▸ **Directions**
Determine the number of lines below that contain the string "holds", and state only that number.

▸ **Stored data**
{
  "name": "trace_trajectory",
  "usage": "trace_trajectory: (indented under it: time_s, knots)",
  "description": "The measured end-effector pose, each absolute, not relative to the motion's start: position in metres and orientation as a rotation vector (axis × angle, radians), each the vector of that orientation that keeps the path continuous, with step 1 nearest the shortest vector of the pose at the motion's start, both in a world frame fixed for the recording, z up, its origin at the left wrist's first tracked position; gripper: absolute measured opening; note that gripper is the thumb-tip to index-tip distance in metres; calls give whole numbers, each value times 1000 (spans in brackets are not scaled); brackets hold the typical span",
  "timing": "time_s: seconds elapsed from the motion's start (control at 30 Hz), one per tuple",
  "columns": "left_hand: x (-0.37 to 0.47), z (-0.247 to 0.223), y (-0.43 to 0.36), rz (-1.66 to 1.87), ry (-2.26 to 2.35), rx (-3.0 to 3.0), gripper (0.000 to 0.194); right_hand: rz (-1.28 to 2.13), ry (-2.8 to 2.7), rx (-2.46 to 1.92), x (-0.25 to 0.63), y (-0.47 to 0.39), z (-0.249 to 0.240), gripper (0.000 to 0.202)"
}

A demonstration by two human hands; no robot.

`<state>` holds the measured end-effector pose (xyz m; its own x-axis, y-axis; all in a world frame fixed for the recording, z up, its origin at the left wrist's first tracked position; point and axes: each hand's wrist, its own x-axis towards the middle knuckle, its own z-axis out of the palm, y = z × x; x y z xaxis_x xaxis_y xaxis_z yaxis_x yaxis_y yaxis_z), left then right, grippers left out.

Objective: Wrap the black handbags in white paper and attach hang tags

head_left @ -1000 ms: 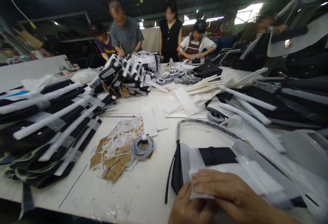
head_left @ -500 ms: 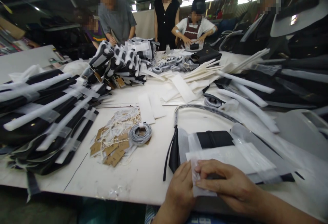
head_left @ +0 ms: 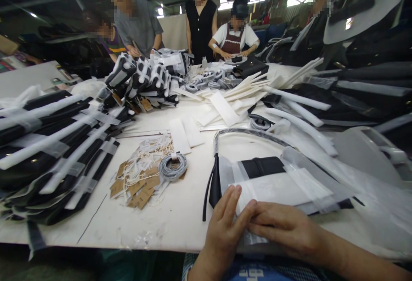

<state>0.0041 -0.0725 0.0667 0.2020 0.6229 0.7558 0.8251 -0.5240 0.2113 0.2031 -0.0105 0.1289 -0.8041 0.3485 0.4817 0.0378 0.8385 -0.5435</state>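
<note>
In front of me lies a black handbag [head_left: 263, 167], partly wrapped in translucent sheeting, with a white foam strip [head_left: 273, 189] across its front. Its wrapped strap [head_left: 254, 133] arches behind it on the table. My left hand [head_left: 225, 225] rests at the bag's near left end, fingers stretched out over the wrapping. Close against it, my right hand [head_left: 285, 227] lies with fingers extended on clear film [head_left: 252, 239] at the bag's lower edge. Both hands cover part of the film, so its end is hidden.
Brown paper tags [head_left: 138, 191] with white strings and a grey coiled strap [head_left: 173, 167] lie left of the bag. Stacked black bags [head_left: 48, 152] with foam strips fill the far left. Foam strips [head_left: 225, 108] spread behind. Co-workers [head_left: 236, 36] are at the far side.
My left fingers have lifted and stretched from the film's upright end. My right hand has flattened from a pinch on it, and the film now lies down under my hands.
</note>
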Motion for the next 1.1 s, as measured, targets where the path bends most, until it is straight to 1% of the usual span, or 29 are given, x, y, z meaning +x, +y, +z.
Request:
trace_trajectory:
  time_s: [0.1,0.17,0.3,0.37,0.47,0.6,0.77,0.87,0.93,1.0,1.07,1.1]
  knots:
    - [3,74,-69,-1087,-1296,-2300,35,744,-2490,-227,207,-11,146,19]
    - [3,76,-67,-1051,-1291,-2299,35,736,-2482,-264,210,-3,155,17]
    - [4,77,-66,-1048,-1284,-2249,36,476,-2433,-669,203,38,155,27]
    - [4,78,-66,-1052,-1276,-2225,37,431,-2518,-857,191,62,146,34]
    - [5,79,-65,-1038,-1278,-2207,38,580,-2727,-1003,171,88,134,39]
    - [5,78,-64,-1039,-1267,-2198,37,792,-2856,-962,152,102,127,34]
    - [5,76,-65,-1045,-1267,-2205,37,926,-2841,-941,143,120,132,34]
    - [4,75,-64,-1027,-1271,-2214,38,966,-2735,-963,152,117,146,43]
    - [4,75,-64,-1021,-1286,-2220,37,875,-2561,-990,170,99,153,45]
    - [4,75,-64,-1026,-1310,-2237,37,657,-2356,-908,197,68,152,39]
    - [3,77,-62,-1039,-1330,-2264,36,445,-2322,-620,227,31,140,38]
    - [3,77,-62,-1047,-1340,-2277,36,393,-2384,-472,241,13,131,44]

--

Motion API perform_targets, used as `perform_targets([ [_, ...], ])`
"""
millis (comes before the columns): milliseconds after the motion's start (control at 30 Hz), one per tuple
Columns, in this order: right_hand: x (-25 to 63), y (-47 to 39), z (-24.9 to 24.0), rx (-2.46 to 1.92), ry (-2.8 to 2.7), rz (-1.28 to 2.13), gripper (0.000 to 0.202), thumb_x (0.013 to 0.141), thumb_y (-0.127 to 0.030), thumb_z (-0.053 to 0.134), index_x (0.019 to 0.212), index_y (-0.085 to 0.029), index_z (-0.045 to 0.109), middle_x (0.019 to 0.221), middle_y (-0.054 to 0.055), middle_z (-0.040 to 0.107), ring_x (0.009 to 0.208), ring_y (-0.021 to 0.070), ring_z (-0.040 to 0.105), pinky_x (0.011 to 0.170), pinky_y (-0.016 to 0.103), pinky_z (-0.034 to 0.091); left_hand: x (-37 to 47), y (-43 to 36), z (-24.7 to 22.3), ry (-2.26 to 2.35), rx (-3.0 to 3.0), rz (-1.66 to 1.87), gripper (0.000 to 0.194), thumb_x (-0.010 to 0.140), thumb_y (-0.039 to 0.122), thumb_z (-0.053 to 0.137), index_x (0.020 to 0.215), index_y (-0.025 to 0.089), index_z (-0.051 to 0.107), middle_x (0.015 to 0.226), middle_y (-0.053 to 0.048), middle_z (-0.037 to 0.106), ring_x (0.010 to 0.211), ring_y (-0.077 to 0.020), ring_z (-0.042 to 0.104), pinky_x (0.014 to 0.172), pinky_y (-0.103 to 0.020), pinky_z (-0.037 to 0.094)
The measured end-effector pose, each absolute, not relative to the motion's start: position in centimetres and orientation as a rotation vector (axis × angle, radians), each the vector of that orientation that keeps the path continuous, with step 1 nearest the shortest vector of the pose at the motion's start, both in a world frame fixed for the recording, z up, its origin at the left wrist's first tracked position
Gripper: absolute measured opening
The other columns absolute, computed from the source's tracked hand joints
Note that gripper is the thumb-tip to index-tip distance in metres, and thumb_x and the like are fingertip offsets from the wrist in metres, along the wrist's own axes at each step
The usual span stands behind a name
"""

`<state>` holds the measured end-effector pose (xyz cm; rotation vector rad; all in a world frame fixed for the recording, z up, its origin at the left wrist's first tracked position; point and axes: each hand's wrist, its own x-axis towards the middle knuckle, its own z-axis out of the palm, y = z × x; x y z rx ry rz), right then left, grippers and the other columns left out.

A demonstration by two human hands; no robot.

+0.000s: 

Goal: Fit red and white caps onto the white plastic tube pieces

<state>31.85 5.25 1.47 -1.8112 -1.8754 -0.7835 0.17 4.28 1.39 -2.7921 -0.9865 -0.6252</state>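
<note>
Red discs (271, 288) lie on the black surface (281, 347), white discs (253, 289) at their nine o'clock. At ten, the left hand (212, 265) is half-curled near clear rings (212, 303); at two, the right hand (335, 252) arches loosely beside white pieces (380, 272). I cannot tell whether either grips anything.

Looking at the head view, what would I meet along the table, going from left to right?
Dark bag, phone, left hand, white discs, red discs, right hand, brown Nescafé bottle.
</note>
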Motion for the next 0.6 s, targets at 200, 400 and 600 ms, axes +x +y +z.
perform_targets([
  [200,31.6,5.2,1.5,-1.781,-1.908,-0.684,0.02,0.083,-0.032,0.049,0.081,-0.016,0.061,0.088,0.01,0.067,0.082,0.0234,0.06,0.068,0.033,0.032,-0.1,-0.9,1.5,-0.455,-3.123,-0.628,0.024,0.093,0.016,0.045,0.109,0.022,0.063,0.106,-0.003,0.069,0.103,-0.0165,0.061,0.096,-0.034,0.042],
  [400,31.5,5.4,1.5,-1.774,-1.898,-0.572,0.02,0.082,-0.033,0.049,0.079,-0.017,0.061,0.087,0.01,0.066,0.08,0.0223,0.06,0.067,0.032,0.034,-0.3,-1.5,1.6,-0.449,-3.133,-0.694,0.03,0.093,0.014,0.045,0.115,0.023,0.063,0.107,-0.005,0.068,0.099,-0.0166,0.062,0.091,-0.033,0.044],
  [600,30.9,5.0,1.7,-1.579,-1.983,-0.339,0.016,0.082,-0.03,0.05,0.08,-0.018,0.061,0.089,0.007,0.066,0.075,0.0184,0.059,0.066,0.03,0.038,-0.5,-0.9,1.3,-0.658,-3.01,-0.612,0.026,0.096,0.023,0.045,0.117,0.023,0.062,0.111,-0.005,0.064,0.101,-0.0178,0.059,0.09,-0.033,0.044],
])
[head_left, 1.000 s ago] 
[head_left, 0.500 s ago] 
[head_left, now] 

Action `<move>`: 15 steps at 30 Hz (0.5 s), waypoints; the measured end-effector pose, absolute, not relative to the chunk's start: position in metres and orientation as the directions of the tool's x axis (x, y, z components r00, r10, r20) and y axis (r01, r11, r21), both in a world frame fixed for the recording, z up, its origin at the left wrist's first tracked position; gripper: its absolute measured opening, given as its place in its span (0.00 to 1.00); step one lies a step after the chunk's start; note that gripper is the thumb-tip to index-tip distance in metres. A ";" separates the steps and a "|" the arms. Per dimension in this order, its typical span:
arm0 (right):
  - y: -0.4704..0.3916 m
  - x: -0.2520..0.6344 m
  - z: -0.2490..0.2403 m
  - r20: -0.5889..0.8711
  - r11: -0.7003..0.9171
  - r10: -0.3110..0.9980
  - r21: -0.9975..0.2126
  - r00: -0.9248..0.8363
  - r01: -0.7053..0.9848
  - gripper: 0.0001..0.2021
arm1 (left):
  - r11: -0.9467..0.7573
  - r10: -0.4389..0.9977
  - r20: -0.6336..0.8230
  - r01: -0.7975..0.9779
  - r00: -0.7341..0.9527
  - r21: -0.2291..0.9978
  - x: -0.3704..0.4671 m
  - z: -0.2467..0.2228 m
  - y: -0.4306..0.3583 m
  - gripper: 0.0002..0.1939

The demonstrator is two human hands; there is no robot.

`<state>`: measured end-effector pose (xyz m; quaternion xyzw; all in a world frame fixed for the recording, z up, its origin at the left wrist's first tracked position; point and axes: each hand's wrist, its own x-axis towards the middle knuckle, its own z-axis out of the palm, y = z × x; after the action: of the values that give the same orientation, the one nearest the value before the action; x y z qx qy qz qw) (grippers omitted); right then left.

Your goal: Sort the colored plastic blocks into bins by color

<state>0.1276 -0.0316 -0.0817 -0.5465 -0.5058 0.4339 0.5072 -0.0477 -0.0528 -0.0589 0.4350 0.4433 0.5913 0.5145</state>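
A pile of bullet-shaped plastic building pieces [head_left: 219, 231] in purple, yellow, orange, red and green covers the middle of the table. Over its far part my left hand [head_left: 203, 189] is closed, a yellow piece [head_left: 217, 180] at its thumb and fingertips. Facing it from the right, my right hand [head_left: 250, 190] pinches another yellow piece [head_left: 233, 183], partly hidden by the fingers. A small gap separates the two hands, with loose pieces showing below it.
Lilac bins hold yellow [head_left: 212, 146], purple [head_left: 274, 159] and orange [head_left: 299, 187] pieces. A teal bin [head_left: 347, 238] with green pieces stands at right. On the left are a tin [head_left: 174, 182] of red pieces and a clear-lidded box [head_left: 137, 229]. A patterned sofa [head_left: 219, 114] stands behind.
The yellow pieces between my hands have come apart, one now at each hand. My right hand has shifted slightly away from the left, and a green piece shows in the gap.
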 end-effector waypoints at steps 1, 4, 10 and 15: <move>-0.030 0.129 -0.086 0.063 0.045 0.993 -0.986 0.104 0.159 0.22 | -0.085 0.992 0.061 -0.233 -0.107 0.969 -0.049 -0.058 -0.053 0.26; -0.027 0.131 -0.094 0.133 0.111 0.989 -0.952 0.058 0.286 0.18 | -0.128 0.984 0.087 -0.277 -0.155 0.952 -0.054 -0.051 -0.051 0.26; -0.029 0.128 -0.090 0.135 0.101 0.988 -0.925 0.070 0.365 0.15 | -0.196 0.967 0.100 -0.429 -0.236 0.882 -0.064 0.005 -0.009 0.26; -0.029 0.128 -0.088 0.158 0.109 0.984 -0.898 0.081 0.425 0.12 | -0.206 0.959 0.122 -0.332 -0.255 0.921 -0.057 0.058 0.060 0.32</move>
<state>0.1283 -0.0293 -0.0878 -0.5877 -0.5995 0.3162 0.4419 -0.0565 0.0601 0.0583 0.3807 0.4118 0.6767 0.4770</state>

▸ **Task result**
2